There could be an AI that learns our preferences and has info on the trustworthiness of the business. This individualized AI can selectively allow companies certain data that all for the beat UX for the customer.

Who can we trust with all of our data? Can we trust the individualized AI from above? We need to find an entity that has incentives aligned with the consumers.

  • There could be a non-profit AI like Wikipedia.
  • There could be communities where people volunteer their data.
  • There could be a blockchain for data. The data itself will be distributed among nodes so nobody can see or hack it but whoever has a key can view it.

Chapter 10

Plenitude, New Economic Models, The Future of Money, Singularity

Post-scarcity could occur by 2041.

This post-scarcity would only be for developed countries. And there will never be a true post-scarcity because, for instance, there are only 20 da Vinci pairings—some things will always be scarce.

We already have enough food and housing for everyone—but a lot of food goes to waste and a lot of housing is owned but unoccupied—we already have abundance but we do not have equitable distribution of it.

“The father of modern economics, Adam Smith, theorized that by giving everyone the freedom to produce, exchange, and consume based on their self-interest, economies will naturally balance and continue to grow. Karl Marx argued that the increasing power of capital will invalidate Adam Smith’s theory, as it gives inordinate power to those who control capital, leading to inequality and exploitation of the working class.
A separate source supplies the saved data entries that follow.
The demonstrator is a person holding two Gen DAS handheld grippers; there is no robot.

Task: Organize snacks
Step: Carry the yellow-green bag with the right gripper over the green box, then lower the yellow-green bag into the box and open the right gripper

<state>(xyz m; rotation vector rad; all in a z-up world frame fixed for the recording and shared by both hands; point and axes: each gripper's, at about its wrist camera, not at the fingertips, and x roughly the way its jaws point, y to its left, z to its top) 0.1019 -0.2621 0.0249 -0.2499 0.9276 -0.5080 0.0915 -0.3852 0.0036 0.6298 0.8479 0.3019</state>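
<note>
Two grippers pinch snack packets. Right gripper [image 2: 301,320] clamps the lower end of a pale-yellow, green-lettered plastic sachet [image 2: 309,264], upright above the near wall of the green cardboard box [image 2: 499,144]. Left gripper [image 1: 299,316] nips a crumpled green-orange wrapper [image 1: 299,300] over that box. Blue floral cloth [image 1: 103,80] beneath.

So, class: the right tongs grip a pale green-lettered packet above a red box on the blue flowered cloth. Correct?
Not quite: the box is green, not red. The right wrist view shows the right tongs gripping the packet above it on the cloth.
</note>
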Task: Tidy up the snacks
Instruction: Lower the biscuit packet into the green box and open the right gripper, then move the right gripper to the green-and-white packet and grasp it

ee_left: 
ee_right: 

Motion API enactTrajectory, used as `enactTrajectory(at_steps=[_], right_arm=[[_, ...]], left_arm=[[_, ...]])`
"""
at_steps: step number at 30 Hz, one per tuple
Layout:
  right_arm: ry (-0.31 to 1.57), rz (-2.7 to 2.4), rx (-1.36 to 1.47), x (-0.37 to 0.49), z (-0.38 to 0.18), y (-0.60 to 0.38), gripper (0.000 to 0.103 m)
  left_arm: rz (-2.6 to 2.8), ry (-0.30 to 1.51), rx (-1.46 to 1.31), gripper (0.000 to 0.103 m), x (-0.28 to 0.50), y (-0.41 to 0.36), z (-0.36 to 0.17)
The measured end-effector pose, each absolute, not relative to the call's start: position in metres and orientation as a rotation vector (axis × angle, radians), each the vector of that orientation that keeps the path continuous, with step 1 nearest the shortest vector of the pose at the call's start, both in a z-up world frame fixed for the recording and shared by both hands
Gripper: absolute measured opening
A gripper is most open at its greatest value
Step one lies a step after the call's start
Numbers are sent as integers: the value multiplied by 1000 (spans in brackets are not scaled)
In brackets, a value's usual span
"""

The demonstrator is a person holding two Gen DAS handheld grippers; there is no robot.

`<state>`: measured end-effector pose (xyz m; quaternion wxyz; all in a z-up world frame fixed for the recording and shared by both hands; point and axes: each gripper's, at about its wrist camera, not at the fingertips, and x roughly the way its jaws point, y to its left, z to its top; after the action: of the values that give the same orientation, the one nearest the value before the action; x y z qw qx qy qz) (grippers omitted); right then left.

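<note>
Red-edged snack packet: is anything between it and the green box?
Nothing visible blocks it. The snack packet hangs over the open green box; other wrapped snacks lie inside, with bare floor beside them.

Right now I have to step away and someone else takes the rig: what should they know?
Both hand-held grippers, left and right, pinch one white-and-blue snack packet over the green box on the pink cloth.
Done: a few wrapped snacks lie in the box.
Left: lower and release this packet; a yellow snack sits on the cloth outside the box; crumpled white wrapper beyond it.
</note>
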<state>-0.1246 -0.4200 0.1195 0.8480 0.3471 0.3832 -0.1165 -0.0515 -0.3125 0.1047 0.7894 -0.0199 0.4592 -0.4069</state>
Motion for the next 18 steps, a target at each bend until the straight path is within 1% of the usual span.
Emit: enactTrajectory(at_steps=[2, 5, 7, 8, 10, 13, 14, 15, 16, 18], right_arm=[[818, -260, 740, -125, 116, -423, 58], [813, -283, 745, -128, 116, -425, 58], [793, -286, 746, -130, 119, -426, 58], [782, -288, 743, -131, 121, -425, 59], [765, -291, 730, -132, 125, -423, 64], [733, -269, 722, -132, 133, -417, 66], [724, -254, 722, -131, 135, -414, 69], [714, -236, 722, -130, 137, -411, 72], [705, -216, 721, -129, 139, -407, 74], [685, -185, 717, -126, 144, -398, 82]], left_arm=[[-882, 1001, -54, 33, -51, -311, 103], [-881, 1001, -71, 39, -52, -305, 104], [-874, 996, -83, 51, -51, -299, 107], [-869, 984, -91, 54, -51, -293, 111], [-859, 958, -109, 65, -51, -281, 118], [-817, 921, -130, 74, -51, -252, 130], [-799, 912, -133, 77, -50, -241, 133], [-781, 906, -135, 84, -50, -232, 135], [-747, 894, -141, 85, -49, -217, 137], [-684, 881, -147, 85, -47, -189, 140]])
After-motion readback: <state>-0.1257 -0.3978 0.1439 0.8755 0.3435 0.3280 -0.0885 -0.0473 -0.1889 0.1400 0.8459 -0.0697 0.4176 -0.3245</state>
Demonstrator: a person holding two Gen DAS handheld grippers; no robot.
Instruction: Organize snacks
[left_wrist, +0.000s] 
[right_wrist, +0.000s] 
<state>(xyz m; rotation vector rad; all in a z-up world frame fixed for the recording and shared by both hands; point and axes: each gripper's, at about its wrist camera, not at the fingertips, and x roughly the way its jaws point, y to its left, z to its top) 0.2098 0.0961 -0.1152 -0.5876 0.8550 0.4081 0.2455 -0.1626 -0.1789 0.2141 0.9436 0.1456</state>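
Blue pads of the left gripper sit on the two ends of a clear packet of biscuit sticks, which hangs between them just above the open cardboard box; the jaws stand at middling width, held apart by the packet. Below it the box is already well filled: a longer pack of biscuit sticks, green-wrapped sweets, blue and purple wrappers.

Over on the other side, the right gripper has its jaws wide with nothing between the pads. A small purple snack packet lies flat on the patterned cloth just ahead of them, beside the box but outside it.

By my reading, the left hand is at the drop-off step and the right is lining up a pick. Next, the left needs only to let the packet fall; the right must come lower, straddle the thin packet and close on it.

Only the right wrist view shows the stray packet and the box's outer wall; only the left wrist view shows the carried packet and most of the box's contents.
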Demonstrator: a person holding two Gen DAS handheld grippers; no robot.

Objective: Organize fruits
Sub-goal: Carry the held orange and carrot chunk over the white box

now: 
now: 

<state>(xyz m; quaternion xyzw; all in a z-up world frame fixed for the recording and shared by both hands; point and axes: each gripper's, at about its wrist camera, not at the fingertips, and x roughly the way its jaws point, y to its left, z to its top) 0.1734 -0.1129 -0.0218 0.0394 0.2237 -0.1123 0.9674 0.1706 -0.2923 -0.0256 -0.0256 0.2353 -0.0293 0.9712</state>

John Maynard Keynes shared the concern that “natural balance” will take too long but advocated using monetary policies to modulate the economy to increase demand and decrease unemployment. One thing all three theories have in common is the underlying assumption of scarcity.

In the future, if the scarcity assumption is nullified, so would these economic models. When there is no scarcity, then all mechanisms such as selling, buying, and exchanging will no longer be needed. Money will arguably also no longer be needed. What, then, is the economic model?”

Social status and respect become more important as we move up Maslow’s hierarchy of needs. Especially once money is no longer needed.

Altruistic endeavors can become status symbols. People who go out to save the Great Barrier Reef or develop something to fight climate change could either get status, fame, or an NFT that proves their accomplishment.